What the exercise asks:
Look through the records below for the line holding "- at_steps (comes". Write it out exactly, with each following line through the line holding "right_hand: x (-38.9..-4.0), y".

Records provided Start Marker

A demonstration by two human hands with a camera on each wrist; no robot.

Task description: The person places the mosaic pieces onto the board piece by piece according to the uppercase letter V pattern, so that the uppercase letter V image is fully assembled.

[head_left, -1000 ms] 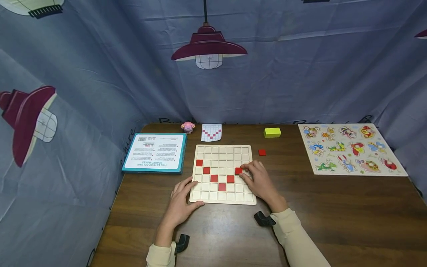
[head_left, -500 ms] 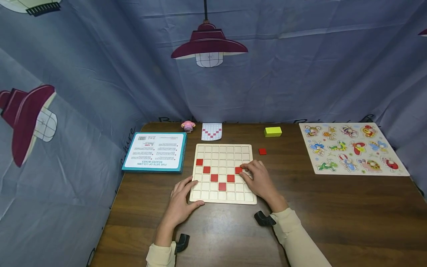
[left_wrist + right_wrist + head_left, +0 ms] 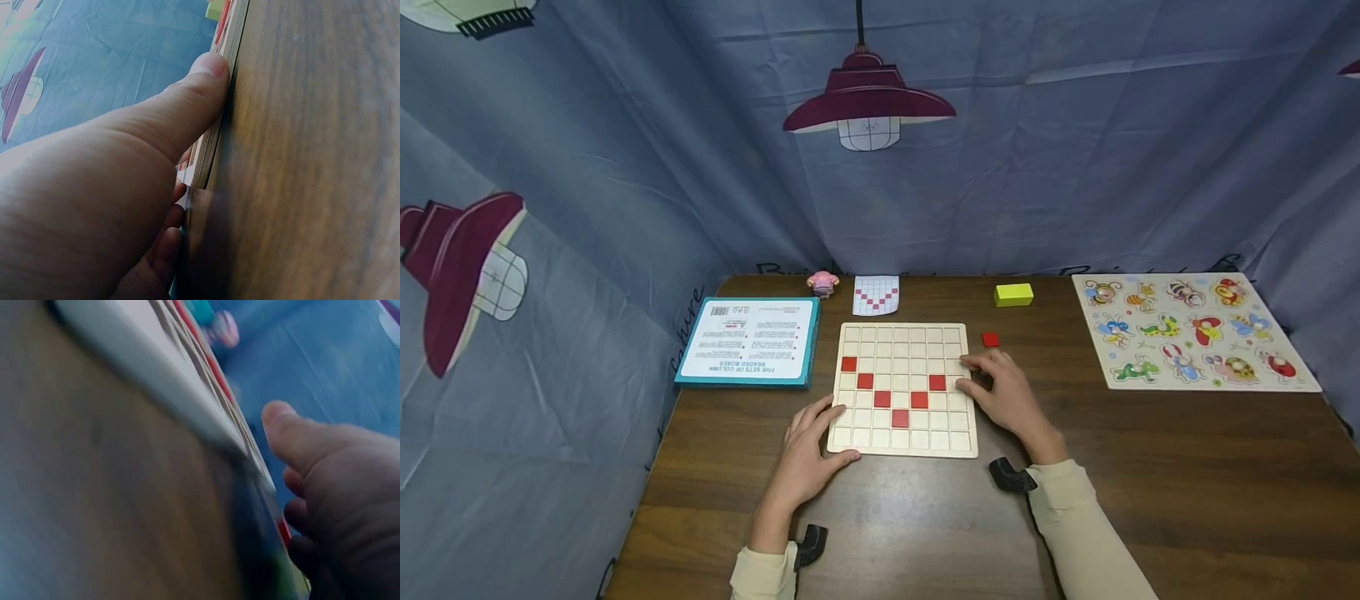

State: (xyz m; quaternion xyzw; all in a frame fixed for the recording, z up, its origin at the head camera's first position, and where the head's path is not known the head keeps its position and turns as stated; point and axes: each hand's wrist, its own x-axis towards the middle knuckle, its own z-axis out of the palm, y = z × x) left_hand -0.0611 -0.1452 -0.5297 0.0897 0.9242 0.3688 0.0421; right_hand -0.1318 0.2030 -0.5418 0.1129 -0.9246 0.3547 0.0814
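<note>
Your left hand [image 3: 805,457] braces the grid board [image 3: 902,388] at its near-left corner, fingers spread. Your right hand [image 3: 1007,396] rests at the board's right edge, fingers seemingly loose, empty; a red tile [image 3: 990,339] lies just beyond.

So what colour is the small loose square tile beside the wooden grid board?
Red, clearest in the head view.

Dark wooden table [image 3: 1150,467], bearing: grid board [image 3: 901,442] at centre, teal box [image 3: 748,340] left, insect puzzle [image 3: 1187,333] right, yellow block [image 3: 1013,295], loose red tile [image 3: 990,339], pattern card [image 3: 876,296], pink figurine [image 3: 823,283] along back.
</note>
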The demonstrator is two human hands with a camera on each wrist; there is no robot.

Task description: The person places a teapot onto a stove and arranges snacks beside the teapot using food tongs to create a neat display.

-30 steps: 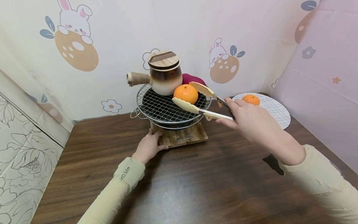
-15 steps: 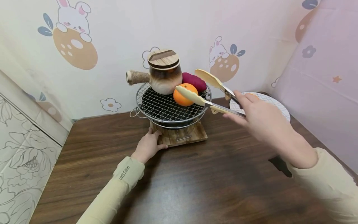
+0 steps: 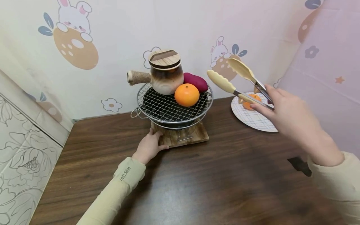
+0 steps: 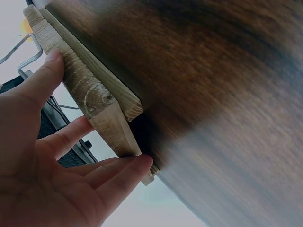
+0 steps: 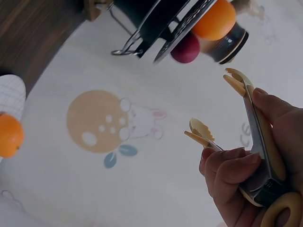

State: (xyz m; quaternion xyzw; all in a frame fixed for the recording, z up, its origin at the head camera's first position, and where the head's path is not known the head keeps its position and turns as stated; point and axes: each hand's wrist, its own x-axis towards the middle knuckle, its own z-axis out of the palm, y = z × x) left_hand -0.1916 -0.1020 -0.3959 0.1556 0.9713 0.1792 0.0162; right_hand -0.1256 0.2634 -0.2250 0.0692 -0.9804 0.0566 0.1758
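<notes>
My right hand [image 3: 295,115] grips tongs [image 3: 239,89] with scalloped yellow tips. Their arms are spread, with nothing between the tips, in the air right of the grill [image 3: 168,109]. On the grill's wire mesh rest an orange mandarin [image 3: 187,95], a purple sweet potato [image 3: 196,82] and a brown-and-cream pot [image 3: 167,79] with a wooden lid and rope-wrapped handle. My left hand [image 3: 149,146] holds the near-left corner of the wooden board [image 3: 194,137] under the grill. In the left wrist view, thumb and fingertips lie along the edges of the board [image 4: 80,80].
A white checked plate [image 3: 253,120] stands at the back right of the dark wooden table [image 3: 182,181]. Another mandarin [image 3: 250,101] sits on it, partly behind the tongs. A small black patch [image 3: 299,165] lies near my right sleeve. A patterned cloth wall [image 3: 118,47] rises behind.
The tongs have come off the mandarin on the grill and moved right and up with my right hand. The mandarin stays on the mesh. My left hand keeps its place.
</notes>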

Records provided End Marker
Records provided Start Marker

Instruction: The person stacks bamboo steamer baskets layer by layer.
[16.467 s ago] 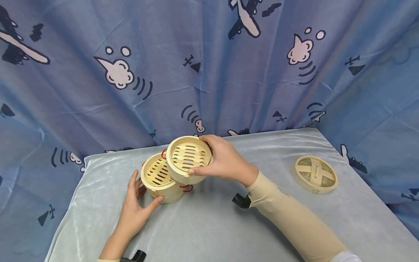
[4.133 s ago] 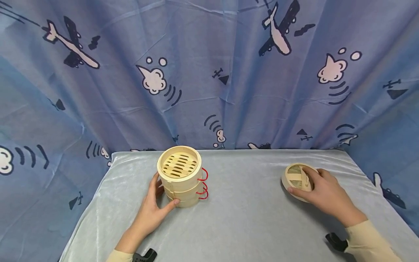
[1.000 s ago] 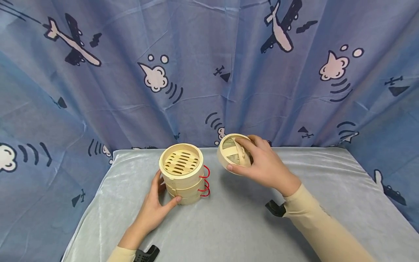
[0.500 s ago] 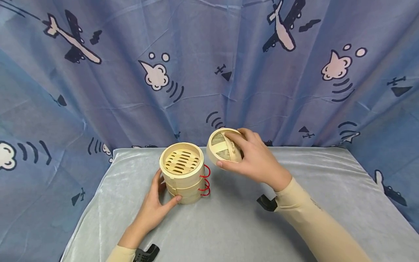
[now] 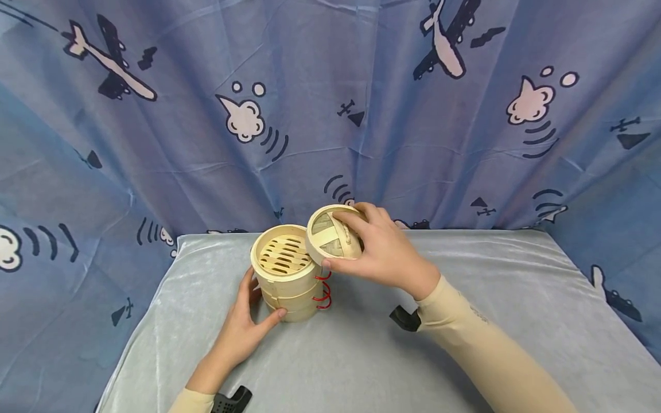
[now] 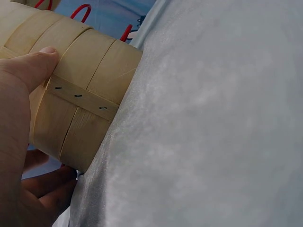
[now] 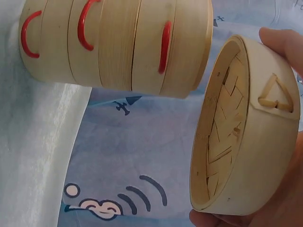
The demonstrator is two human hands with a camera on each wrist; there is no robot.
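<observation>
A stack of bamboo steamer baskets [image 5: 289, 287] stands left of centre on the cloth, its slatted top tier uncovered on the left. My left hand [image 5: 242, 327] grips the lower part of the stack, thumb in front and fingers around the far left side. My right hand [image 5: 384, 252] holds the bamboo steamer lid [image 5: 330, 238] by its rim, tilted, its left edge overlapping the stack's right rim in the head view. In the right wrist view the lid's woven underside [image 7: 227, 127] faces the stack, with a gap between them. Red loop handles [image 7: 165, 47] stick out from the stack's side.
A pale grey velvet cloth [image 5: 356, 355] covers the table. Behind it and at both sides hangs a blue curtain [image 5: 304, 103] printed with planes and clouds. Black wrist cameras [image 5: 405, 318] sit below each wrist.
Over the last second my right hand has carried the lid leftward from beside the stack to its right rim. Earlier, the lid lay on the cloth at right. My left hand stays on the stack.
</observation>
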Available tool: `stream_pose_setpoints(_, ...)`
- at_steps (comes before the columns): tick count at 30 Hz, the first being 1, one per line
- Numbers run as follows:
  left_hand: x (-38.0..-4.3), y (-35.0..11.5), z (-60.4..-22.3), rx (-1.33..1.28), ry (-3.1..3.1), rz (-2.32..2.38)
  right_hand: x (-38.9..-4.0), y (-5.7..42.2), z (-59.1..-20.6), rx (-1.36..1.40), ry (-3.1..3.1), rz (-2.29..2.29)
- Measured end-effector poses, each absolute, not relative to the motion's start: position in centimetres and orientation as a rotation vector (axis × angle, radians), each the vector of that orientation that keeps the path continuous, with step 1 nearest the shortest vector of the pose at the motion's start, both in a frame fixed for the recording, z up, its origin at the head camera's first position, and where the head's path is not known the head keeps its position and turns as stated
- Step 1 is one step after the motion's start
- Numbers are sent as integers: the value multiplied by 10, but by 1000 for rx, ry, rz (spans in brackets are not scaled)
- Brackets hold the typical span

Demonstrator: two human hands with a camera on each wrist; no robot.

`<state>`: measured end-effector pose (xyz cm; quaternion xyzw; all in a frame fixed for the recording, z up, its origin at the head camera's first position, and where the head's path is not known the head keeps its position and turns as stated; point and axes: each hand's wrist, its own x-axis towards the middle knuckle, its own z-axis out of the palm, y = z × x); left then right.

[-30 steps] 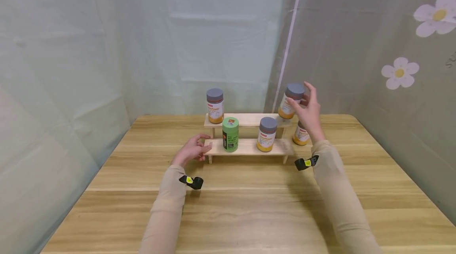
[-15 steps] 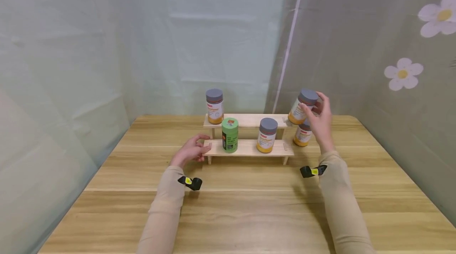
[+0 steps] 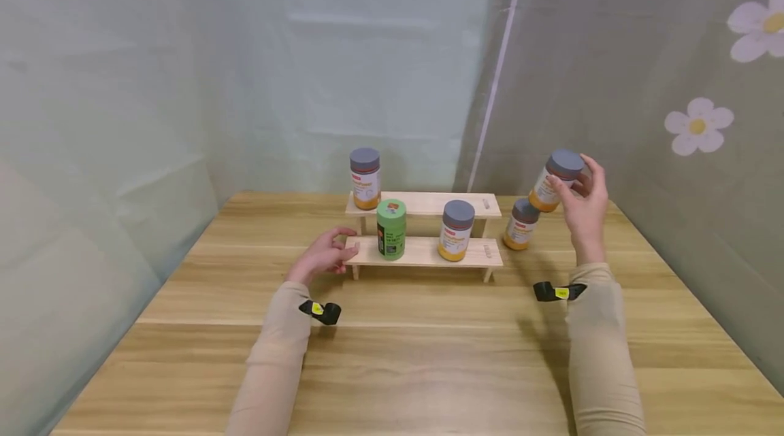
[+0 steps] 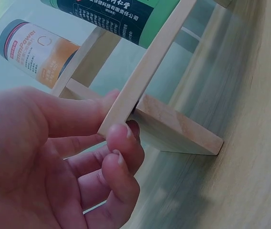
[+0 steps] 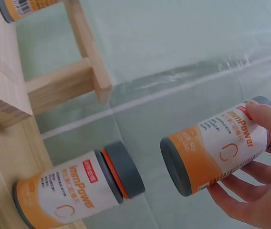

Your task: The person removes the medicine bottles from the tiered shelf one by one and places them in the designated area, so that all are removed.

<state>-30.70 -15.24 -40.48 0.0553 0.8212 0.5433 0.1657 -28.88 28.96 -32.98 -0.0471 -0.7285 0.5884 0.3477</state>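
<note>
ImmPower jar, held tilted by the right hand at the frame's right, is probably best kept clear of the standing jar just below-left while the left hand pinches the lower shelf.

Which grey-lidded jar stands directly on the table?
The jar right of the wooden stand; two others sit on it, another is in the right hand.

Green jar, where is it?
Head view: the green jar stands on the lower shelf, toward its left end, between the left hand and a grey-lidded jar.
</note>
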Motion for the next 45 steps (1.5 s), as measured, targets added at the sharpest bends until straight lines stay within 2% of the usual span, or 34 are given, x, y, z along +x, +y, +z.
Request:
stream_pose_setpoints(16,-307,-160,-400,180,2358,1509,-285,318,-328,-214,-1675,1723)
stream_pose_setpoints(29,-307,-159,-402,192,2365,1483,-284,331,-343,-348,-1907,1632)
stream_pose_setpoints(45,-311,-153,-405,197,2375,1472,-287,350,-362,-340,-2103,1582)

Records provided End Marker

Worked solution:
- at_steps (comes before the columns): tick count at 30 Hz, the first being 1, one per line
- Numbers run as follows:
  left_hand: x (-38.0..-4.3), y (-35.0..11.5), z (-60.4..-22.3), rx (-1.33..1.28), ry (-3.1..3.1), rz (-2.32..2.38)
  right_hand: x (-38.9..-4.0), y (-5.7..42.2), z (-59.1..-20.6), rx (-1.36..1.40), ry (-3.1..3.1), rz (-2.29..2.29)

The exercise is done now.